Using a second generation immunotherapy drug for the long-term management of a common type of blood cancer has been shown to give patients more durable control of their cancer. A clinical trial has shown patients who took the antibody drug Obinutuzumab together with and after their chemotherapy had a 34% reduced risk of their disease getting worse, over three years.

This was compared to our current standard therapy which instead uses the first generation version of a similar antibody drug Rituximab in the same manner.

The trial involved more than 1,200 patients - many treated at Peter Mac or Monash Health - with follicular lymphoma and a paper reporting the outcome is published online today by the New England Journal of Medicine.

“We know standard treatment with chemotherapy and an antibody can suppress cancer activity for several years but, for many patients, effectiveness will wane and a relapse will occur,” says co-researcher and Peter Mac’s Director of Haematology, Professor John Seymour.

“Broadly we are looking for ways to improve and extend the durability of this response and, in this clinical trial, we’ve identified a drug that does this and is already available and funded in Australia for a related disease, chronic lymphocytic leukaemia.”

Obinutuzumab is already used to treat other types of blood cancer and, in follicular lymphoma and other non-Hodgkins lymphomas, it is used as a second-line treatment in cases where patients no longer respond to Rituximab.

The trial data supports Obinutuzumab’s use as the first-line treatment in follicular lymphoma.

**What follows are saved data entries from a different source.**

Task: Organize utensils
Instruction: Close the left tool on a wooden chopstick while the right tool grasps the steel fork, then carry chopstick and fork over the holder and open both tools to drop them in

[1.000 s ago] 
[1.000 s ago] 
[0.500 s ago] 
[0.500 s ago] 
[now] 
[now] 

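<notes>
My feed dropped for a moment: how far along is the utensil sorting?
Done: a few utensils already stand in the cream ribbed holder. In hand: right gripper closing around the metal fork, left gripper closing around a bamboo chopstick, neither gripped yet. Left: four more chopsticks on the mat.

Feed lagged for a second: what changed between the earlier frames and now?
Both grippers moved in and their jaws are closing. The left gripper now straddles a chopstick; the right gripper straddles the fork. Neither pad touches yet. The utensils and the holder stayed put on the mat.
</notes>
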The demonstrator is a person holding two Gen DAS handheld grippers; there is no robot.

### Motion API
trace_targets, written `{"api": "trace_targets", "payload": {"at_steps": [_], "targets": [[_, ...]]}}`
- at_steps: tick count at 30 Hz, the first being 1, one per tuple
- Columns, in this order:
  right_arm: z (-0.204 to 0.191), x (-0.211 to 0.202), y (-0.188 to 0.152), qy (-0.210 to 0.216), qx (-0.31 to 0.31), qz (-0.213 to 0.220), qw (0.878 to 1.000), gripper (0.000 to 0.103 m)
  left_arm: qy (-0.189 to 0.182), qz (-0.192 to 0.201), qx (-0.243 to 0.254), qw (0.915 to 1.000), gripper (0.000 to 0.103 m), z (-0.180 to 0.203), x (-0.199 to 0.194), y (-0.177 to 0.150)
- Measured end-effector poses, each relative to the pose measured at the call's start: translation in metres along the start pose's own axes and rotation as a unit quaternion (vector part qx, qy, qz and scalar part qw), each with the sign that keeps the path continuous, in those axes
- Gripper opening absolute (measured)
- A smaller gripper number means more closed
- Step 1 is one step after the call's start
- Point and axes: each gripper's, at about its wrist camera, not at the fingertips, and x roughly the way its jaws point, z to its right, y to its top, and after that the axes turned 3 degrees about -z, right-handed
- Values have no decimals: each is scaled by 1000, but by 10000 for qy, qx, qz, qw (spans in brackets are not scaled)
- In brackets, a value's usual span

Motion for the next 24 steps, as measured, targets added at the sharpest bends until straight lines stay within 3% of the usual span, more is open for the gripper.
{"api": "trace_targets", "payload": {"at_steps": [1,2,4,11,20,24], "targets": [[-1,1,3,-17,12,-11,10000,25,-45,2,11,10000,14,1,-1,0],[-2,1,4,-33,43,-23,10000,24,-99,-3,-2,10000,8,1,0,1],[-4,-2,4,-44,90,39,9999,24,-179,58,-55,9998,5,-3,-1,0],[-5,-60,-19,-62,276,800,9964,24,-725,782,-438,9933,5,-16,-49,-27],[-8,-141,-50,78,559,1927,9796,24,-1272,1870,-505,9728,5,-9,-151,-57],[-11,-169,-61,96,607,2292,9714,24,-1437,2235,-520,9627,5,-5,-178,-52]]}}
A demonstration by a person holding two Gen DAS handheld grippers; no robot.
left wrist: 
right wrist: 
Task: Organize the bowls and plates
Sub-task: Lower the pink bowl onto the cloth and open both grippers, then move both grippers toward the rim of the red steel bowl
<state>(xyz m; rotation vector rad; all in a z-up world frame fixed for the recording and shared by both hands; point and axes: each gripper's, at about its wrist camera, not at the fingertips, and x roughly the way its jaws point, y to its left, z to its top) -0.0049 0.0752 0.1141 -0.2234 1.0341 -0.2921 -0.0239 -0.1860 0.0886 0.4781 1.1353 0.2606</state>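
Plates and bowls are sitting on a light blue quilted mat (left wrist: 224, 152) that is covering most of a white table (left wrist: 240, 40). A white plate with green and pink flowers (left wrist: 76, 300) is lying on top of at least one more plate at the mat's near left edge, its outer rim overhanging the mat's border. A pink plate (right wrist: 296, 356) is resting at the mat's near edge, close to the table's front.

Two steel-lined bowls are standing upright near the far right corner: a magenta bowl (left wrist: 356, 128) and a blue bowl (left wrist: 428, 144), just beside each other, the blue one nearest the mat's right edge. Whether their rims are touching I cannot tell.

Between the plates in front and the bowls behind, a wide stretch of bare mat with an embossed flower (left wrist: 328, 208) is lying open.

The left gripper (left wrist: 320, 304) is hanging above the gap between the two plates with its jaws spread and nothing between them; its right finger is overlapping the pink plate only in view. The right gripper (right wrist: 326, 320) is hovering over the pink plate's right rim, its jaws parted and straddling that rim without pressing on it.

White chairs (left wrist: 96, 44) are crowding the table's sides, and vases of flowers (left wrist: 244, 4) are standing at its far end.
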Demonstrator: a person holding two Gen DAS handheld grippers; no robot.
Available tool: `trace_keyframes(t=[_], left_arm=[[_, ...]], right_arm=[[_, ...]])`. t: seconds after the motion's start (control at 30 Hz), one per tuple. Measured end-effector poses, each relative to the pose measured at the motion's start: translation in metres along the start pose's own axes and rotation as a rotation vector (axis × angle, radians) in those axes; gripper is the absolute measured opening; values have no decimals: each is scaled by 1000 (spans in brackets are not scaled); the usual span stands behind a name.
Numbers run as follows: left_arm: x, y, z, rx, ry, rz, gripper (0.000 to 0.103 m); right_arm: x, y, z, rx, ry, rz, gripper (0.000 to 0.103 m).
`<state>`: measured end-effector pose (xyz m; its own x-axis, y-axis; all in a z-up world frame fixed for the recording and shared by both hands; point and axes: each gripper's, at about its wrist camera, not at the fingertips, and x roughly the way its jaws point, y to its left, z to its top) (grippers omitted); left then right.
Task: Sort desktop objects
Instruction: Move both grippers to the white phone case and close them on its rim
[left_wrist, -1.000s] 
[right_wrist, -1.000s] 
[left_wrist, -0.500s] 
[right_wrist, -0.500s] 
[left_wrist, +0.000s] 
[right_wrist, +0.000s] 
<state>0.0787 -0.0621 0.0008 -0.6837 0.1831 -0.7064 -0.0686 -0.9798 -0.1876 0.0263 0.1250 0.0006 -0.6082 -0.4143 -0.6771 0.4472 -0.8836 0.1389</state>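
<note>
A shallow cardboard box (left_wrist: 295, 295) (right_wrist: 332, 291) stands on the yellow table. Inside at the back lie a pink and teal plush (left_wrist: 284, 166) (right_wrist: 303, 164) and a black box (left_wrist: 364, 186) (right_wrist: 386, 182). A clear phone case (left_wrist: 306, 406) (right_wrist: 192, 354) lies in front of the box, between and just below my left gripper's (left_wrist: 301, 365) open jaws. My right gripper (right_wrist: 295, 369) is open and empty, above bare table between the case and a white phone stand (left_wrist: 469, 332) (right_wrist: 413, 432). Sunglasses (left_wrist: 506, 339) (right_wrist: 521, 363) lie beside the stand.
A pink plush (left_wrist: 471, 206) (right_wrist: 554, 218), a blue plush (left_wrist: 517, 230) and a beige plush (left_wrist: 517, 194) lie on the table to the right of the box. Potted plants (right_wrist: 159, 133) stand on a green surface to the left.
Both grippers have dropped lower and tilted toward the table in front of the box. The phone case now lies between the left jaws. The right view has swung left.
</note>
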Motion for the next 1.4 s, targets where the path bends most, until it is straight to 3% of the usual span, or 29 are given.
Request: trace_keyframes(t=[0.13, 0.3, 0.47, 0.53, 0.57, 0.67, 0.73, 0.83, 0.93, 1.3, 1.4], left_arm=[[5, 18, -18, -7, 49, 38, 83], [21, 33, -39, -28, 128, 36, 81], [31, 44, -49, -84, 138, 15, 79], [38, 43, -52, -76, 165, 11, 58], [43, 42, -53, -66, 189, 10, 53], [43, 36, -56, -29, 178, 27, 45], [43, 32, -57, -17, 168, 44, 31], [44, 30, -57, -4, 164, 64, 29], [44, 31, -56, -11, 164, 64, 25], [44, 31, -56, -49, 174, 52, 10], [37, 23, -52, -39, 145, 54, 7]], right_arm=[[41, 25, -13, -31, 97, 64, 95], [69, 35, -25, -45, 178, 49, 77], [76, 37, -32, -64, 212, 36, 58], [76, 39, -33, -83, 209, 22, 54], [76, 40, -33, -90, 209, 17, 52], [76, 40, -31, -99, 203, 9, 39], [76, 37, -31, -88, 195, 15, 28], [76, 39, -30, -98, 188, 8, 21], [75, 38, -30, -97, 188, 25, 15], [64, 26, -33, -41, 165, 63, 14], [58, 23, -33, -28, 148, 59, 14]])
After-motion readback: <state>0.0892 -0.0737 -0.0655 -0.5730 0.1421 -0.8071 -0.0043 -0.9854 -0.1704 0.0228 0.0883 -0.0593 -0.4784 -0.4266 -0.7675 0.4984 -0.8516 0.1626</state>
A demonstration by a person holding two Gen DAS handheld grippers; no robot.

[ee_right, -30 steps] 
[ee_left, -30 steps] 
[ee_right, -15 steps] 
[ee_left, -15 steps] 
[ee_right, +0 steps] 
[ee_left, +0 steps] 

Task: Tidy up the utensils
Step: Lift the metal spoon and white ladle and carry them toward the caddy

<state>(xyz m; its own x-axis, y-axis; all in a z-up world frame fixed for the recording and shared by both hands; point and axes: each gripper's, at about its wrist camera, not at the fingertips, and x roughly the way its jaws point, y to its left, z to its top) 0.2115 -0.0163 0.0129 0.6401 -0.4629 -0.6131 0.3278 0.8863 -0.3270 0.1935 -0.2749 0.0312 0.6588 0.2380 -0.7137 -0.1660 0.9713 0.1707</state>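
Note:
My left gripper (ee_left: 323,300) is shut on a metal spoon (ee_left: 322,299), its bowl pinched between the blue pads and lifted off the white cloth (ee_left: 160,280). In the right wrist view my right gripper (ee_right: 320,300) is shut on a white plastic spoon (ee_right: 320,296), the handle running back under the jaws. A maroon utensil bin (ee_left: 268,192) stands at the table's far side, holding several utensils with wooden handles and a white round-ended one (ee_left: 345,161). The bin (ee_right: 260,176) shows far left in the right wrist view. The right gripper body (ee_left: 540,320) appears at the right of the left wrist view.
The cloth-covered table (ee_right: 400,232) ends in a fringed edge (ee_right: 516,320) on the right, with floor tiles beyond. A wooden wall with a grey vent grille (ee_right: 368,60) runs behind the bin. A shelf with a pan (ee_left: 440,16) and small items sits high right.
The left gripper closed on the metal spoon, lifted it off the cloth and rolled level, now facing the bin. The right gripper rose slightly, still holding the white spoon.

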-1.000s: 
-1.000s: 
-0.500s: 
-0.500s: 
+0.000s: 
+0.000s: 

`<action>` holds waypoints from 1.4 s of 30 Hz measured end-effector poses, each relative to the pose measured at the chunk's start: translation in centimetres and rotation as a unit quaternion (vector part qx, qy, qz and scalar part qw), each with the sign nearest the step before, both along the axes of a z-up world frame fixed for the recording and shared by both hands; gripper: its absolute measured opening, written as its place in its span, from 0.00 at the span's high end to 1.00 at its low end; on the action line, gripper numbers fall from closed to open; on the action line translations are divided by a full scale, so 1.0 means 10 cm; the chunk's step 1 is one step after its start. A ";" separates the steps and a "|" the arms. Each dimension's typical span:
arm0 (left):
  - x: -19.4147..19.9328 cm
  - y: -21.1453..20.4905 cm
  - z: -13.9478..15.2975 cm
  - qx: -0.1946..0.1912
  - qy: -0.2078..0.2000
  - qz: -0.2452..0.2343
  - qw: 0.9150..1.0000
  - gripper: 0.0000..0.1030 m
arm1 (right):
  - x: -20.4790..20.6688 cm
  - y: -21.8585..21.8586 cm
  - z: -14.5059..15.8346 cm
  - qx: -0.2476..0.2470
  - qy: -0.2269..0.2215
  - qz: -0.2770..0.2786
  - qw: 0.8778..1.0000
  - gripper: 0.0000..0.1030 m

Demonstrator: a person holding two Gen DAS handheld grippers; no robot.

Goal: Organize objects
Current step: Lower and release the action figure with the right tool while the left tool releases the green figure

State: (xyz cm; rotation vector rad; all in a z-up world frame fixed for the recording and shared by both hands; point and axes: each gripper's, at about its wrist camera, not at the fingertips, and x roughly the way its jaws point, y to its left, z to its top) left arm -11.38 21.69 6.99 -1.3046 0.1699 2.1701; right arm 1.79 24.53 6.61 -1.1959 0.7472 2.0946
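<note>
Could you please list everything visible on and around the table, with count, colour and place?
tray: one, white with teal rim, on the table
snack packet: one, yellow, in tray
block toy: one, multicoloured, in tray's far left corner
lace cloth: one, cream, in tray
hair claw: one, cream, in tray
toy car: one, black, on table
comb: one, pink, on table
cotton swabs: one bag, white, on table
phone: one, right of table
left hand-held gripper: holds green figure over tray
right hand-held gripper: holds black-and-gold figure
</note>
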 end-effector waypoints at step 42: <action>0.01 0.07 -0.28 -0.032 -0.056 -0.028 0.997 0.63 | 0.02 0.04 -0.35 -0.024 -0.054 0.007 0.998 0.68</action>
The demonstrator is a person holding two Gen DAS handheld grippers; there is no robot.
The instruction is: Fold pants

Patients in the trial were split into two groups who received chemotherapy with an antibody drug and then ongoing antibody drug; either Rituximab (standard therapy) or Obinutuzumab. At follow-up three years later:

  • Progression-free survival was 73.3% in the standard therapy group, compared to 80% in the Obinutuzumab group.
  • The proportion of patients alive was 92.1% for standard therapy (46 deaths) compared to 94% in the Obinutuzumab group (35 deaths).
  • There were more high-grade adverse events in the Obinutuzumab group, but a similar frequency of fatal adverse events in each group.
  • The overall relative reduction of risk of cancer progression, or death, in the Obinutuzumab group was 34%.

Both Obinutuzumab and Rituximab are anti-CD20 monoclonal antibody drugs, an emerging new class of targeted immunotherapy drugs.

“This is a cancer we cannot yet cure but newly emerging immunotherapy drugs, used in conjunction with conventional chemotherapy, are giving us powerful new tools to extend patient lives,” says Prof Stephen Opat, from Monash Health, and who was also on the international clinical trial research team.

“This clinical trial data supports the use of Obinutuzumab as the first-line treatment in the immuno-chemotherapy and maintenance setting for previously untreated follicular lymphoma, as it would give patients a significant improvement in progression-free survival.”

The trial also involved researchers from the UK, Japan, Germany, Canada, Prague, Czech Republic and Switzerland.